Hallo liebe Schokofans=),

 

Ich heiße Jakob, bin 20 Jahre alt und komme aus Tübingen. Da ich durch mein Umfeld schon früh mit dem Kallari-Projekt in Kontakt gekommen bin wollte ich unbedingt die Arbeit vor Ort kennenlernen. Ich habe drei Wochen in Tena gewohnt und bei Kallari geholfen wo ich konnte. Da ich nur eine kurze Zeit im Projekt war, habe ich versucht in alle Bereiche des Prozesses Einblicke zu bekommen. Ich habe beim Kakauernten mitgeholfen, wurde da aber sehr schlimm vestochen. Aber das war mein eigener Fehler. Ich hatte leider die falschen Klamotten an um 3 stunden im Wald zu arbeiten.

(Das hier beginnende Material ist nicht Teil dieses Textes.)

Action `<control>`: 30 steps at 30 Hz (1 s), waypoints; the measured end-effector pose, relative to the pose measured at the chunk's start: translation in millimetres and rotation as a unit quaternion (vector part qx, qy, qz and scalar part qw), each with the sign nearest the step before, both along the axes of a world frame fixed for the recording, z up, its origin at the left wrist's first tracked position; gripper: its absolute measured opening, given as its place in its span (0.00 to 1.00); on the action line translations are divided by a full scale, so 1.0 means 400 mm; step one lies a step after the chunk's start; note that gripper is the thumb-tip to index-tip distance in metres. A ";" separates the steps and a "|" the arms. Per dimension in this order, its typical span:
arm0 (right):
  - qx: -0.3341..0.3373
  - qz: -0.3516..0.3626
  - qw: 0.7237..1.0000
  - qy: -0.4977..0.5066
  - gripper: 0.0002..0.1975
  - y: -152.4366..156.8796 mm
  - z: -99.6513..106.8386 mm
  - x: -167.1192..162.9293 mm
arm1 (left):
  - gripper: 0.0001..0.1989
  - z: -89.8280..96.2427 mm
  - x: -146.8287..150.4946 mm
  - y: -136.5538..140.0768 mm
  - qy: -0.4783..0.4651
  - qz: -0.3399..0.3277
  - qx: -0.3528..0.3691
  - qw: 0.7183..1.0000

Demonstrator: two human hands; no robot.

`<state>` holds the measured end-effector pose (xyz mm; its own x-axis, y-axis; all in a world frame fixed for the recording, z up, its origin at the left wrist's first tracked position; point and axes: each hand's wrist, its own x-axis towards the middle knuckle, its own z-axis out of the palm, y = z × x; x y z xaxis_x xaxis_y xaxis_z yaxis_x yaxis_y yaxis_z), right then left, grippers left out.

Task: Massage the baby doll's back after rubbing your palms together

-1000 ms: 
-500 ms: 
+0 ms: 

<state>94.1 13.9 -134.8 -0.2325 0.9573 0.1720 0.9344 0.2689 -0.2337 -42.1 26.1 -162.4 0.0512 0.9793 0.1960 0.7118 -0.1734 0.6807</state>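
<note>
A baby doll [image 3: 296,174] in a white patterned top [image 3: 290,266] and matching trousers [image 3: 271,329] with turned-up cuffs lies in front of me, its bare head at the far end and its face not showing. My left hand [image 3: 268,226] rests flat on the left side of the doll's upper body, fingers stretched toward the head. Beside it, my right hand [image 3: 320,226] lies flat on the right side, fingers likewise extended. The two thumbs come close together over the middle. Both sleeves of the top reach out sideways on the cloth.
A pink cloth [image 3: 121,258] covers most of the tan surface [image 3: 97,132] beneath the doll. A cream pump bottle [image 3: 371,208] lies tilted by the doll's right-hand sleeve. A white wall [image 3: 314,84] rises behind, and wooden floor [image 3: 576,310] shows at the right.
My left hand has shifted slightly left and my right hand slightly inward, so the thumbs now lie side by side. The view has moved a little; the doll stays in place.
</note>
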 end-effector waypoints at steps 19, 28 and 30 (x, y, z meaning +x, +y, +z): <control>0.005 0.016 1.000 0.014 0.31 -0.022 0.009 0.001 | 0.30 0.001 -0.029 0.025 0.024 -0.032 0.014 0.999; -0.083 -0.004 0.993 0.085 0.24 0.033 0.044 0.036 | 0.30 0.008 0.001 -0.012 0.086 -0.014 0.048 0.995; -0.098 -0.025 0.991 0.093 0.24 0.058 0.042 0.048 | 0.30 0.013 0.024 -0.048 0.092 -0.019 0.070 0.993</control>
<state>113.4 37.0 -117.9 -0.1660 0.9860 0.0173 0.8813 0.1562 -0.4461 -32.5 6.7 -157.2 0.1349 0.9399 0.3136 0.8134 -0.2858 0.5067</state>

Trotzdem war es sehr interessant mal zu sehen wo dieser Prozess anfängt. Auch als ich mit einem Mitarbeiter in die entlegensten Regionen gefahren bin, um die Kakaubohnen abzuholen, habe Ich gesehen was Faire und biologische Schokolade für eine Arbeit ist. Wenn man so Schokolade herstellen will muss man eben zu vielen Kleinbauern fahren um die Kakaubohnen abzuholen und/oder Informationen zu bringen. Und deswegen verstehe ich jetzt auch wodurch dieser Preis entsteht und das Schokolade besonders ist. Auch die Verarbeitung der Vanille habe ich mehrmals gesehen und durchgeführt. Auch das trocknen, kleinhäxeln und verpacken des speziellen Guayusatees habe ich mit durchgeführt.

 

Insgesamt war es eine sehr wertvolle Erfahrung und ich möchte allen Verantwortlichen Danken, dass sie mir geholfen haben die Einblicke und Eindrücke gemacht zu haben. Ich kann es wärmstens Emfehlen einmal dort mitzuhelfen und selbst sich ein Bild zu machen. Allerdings macht es mehr Sinn einen längeren Zeitraum dort zu bleiben.